Task goal » Return the run of lines below that opens with the line containing "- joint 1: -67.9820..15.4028" and closes with the line containing "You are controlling", keeping each one exact.

+++

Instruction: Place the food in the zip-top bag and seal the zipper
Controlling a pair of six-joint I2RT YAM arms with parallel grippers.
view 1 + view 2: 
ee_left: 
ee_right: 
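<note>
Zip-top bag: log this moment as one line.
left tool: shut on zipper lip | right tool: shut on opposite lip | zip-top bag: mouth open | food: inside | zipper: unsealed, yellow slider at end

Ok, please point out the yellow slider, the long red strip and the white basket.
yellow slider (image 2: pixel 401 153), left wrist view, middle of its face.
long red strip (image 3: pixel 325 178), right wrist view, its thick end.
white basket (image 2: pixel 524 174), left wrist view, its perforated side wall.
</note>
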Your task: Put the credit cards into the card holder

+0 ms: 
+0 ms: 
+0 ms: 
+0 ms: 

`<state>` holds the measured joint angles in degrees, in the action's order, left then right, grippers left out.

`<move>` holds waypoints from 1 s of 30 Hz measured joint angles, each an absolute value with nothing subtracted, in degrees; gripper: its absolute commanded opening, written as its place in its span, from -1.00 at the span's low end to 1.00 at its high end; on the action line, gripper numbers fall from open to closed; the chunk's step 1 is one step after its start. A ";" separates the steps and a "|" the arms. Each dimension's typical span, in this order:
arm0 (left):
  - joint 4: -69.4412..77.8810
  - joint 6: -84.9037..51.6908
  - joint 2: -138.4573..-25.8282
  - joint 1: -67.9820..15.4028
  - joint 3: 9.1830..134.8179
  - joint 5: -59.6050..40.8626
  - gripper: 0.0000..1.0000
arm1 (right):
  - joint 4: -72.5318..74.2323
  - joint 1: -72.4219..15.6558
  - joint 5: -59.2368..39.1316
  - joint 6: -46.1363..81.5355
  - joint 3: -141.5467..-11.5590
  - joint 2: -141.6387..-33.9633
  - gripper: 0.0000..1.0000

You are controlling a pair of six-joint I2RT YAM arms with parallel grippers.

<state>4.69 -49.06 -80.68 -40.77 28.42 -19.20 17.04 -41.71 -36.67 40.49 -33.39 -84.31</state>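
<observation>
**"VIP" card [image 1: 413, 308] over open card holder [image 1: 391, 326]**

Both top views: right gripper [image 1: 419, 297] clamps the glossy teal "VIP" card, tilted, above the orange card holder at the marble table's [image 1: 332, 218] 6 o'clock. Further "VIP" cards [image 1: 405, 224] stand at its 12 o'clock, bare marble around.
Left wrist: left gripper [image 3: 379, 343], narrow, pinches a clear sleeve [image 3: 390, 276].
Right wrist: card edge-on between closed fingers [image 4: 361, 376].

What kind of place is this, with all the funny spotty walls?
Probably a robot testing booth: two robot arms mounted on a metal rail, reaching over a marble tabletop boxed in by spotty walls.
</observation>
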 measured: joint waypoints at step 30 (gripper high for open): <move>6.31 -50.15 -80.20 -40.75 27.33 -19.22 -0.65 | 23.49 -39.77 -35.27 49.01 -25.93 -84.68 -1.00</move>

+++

Reply to the task »
  - joint 1: -67.9820..15.4028
  - joint 3: 9.1830..134.8179
  - joint 5: -59.6050..40.8626
  - gripper: 0.0000..1.0000
arm1 (right):
  - joint 4: -72.5318..74.2323
  - joint 1: -72.4219..15.6558
  - joint 5: -59.2368..39.1316
  - joint 6: -46.1363..81.5355
  - joint 3: -141.5467..-11.5590
  - joint 2: -141.6387..-33.9633
  - gripper: 0.0000..1.0000

You are controlling a pair of six-joint I2RT YAM arms with parallel grippers.

The requested output is complete.